10. Compliance Evidence Automation
Policy-as-Code
Instead of maintaining security policies as static documents that drift from implementation, policy-as-code encodes policies as executable rules that are enforced automatically:
Open Policy Agent (OPA): Define access control, admission control, and security policies as Rego rules that are evaluated at decision points (API gateways, Kubernetes admission controllers, CI/CD pipelines).
Sentinel (HashiCorp): Define infrastructure policies that are enforced during Terraform plan/apply, preventing non-compliant infrastructure from being provisioned.
Checkov / tfsec / kics: Encode security policies as configuration scanning rules that run in CI/CD pipelines.
Custom policy engines: Organizations can build policy-as-code engines that encode their specific security policies (from the 10 governance documents in Module 1.1) as automated checks.
Automated Evidence Collection from Pipelines
CI/CD pipelines naturally produce compliance evidence.
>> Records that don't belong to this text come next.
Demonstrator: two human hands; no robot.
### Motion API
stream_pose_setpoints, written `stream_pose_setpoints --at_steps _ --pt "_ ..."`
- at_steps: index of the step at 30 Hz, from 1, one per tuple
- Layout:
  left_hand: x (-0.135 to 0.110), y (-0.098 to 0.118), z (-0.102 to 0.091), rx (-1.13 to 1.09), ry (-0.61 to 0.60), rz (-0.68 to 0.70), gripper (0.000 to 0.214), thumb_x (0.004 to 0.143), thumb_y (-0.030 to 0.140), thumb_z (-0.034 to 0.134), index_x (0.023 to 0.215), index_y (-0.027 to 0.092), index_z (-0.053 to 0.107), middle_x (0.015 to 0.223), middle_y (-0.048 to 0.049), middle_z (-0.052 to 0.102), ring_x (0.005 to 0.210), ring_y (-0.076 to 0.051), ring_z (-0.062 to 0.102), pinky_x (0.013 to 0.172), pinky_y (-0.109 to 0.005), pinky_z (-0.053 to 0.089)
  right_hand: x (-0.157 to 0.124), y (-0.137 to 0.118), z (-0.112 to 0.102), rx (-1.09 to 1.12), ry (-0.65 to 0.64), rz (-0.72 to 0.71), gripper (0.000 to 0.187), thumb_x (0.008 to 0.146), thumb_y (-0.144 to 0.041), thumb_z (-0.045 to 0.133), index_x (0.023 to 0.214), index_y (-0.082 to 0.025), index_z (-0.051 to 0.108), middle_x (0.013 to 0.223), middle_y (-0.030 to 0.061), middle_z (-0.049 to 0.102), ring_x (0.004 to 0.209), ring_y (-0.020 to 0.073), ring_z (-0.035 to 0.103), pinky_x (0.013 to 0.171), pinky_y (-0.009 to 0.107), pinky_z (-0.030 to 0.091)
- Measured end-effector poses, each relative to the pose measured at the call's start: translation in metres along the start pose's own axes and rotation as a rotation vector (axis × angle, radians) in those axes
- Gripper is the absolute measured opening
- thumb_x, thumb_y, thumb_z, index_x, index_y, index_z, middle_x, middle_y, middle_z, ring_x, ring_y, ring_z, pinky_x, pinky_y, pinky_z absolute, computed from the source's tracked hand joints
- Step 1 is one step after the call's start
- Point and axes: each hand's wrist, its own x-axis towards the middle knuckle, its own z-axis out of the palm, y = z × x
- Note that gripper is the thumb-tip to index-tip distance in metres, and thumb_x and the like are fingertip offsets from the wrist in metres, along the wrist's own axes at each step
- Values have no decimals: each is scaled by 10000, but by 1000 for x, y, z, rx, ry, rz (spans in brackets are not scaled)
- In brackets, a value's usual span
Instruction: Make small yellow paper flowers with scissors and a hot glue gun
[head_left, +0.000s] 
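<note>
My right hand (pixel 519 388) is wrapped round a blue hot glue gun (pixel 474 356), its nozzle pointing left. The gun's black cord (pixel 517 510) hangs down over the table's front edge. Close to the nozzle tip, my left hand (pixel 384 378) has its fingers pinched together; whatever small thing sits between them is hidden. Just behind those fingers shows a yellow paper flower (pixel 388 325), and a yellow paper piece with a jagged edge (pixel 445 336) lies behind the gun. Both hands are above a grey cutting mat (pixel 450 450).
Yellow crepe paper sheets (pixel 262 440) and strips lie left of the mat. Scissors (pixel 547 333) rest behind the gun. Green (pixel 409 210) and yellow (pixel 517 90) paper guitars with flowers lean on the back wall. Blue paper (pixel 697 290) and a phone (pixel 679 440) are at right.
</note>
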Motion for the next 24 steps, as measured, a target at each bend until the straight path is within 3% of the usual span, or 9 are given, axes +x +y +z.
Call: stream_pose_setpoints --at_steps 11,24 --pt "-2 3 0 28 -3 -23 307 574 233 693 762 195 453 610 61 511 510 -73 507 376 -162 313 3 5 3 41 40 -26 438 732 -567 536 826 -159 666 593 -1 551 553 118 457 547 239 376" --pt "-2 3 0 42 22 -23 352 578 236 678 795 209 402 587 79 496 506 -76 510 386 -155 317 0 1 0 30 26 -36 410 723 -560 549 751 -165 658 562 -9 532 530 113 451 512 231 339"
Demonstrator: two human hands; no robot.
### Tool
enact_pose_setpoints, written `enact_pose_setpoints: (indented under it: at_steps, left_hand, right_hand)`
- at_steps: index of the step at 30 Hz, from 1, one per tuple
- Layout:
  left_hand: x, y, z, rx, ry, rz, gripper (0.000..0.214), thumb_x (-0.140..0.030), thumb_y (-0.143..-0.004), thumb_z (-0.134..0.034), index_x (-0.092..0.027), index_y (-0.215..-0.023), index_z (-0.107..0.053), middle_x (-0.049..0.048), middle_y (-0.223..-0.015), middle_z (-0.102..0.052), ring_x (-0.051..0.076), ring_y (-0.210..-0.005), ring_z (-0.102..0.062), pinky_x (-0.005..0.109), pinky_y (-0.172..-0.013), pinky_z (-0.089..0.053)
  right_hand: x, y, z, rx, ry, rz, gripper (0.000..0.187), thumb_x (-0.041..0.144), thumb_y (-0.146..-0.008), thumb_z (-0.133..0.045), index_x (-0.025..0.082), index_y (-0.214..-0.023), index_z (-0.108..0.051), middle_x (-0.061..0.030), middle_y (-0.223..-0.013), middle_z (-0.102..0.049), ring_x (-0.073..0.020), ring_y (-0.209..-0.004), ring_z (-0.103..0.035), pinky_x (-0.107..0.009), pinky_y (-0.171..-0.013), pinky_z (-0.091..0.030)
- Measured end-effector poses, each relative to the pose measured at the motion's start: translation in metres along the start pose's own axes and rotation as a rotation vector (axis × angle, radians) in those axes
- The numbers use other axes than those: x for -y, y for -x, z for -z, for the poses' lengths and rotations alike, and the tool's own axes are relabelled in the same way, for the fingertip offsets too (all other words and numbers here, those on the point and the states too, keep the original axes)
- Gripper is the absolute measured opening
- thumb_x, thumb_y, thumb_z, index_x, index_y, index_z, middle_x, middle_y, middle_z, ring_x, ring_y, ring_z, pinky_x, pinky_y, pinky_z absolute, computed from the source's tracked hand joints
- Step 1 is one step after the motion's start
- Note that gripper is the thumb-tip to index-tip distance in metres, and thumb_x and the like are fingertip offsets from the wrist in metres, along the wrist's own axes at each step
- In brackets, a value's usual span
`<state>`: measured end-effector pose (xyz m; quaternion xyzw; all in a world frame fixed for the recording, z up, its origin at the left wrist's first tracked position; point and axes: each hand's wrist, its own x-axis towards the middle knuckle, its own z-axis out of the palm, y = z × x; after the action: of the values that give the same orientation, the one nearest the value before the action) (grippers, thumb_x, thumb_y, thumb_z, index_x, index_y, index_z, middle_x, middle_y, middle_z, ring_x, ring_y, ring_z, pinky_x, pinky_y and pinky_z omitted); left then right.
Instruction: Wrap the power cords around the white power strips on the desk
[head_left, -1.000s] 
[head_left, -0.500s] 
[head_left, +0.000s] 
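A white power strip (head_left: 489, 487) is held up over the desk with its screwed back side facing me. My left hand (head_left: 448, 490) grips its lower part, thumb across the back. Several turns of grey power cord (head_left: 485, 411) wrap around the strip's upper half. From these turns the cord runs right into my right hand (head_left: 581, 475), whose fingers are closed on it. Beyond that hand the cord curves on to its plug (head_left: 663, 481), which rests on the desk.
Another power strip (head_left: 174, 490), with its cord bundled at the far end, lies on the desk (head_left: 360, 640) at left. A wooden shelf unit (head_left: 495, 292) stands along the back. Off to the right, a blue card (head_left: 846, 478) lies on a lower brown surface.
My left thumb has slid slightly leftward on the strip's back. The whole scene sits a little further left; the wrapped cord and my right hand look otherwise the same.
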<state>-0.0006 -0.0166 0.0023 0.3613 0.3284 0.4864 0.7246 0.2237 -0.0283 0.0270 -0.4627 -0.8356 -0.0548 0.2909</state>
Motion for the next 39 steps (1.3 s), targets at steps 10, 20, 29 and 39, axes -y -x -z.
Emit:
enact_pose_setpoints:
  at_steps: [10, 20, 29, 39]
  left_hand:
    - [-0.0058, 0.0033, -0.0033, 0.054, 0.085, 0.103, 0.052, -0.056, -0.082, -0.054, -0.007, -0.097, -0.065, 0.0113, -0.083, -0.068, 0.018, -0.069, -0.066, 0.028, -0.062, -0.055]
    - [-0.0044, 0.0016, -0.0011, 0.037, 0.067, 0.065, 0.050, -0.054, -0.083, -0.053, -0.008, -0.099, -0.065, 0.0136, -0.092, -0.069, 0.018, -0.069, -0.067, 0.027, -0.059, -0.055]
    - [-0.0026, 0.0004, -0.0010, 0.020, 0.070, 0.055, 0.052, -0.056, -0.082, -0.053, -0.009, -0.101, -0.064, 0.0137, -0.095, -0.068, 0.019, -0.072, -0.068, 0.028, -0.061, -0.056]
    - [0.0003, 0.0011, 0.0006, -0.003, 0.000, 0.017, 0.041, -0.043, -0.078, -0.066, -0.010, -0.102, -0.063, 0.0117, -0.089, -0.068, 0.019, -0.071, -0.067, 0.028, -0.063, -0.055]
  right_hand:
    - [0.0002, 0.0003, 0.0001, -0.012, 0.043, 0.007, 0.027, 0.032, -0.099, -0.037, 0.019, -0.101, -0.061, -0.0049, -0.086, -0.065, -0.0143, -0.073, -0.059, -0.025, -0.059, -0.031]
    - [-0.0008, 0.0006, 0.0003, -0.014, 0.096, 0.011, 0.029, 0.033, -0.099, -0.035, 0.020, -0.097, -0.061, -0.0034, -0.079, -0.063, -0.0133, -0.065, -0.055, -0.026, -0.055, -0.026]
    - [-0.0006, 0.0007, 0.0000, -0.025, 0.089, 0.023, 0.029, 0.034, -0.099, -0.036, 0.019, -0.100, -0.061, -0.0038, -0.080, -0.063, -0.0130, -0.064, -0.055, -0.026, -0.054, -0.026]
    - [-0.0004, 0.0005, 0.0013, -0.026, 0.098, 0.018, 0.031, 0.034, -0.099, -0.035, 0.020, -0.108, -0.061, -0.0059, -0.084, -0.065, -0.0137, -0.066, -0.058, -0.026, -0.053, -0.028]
Organizations should systematically collect and retain this evidence:
| Pipeline Stage | Evidence Produced | Compliance Mapping |
|---|---|---|
| Source Control | Code review records, approval records, branch protection logs | SOC 2 CC8, PCI 6.5.1, ISO A.8.28 |
| Build | SAST scan results, SCA scan results, SBOM | CIS 16.12, FDA SBOM, NIST SA-11 |
| Test | DAST scan results, security test results, test coverage | CIS 16.12, CIS 16.13, PCI 6.5.3 |
| Deploy | Deployment approval records, environment configuration scans | SOC 2 CC8, CIS 16.7, NIST CM-6 |
| Runtime | Monitoring data, vulnerability scan results, incident records | CIS 16.2, SOC 2 CC3, HIPAA 164.312(b) |
| Training | LMS completion records, assessment scores, content mapping | CIS 16.9, PCI 6.2.2, NIST AT-3 |
Evidence Retention and Format
Evidence must be:
- Timestamped: Provably generated at a specific point in time
- Immutable: Cannot be modified after generation (write-once storage, cryptographic signatures)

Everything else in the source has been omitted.